Eliza Scanlen as Beth
Florence Pugh as Amy
Meg, Jo, Amy and Beth March
Laura Dern as Marmee
Meg March: I want to get married.
Jo March: WHY?
Meg March: I love him.
Jo March: You will be bored of him in two years and we will be interesting forever.
Meg March: Just because my dreams are not the same as yours doesn't mean they're unimportant. I want a family and a home and I'm not scared of working and struggling, but I want to do it with John. ~from Little Women (2019)
I was not too enthusiastic about seeing the 2019 Gerwig version of Louisa May Alcott's Little Women, as I mentioned in a blog post. I guess it was because of the various reviews; I just cannot stand being constantly bludgeoned by feminist agitprop. However, the Gerwig production was no more feminist than past versions, and in many ways less so. Of course, Louisa May Alcott herself was a feminist, although the feminism of her time was not comparable to the extremism of today, since a high value was placed upon children and family life, family relationships being at the heart of Little Women. I found Gerwig's take on the story and characters to be utterly entrancing, making me fall in love with them all again, and remembering the impact the March family had upon me as a child, and how I wanted a house and a life like theirs if at all possible. It is now my favorite film version. Filmed on location in Concord, Massachusetts I could almost smell the New England crispness and cold. And Saoirse Ronan was born to play Jo, just as she was born to play Mary Stuart.

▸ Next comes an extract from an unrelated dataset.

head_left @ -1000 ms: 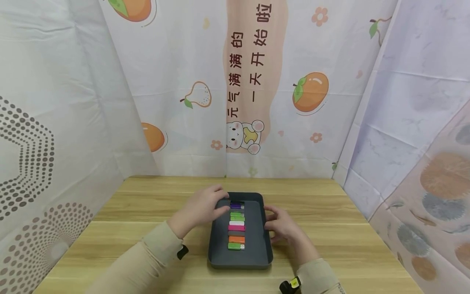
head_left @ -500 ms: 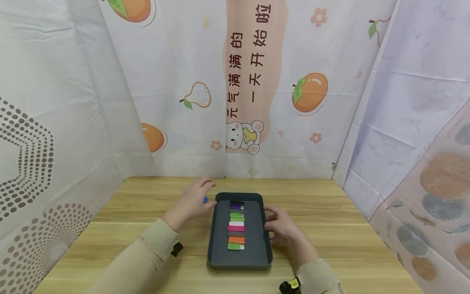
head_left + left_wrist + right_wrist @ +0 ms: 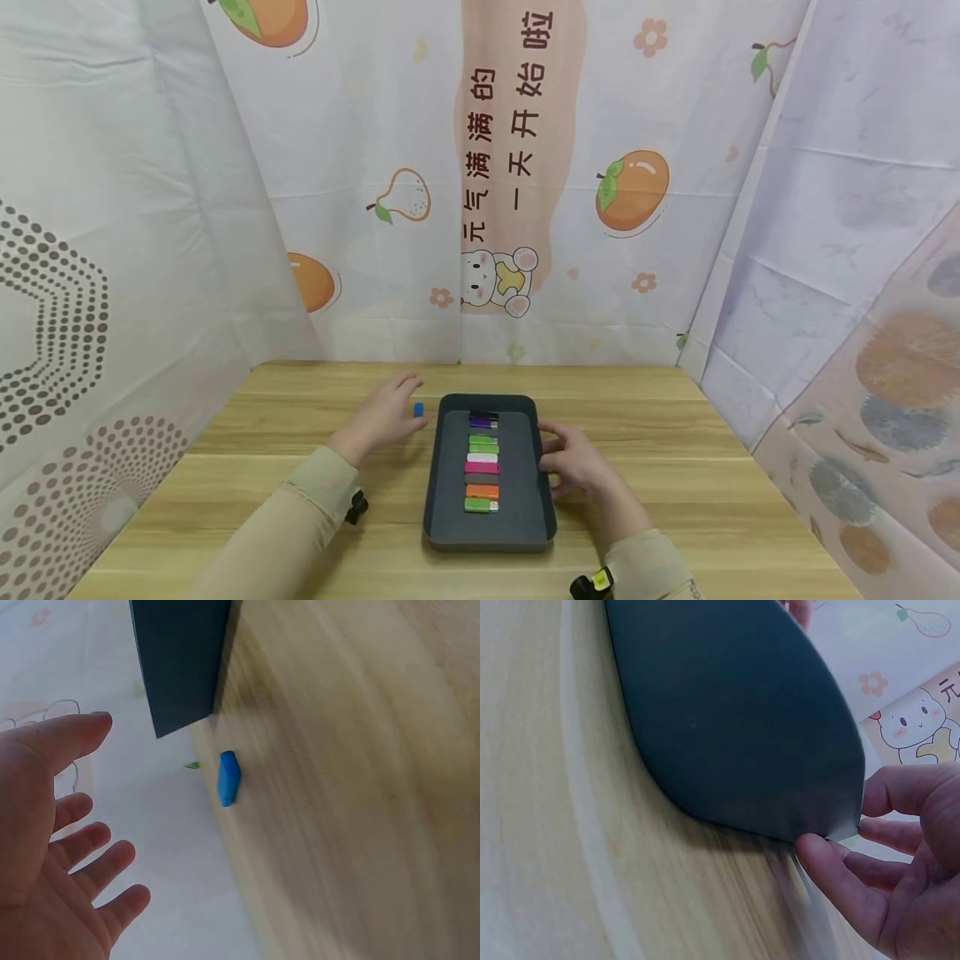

There were a few things I did not care for in the film, which I will get out of the way first. The way the timeline was seemingly shattered into a mosaic of disjointed scenes made the story very difficult to follow, even for those who are familiar with the plot. After watching it again, I saw more of a pattern in the way the scenes were arranged, with the past alongside the future almost as a foreshadowing. Woven in and out of the other scenes is a sequence showing Jo putting a love letter to Theodore "Laurie" Lawrence in their private mailbox in the woods, a letter which she will later retrieve and that he will never read. But the beginning and the near-ending segments, which frame the tale, are of Jo meeting with a gruff editor Mr. Dashwood, first as a young, new writer and later as an authoress who knows that what she has written is pure gold. It all came together gracefully by the conclusion of the movie.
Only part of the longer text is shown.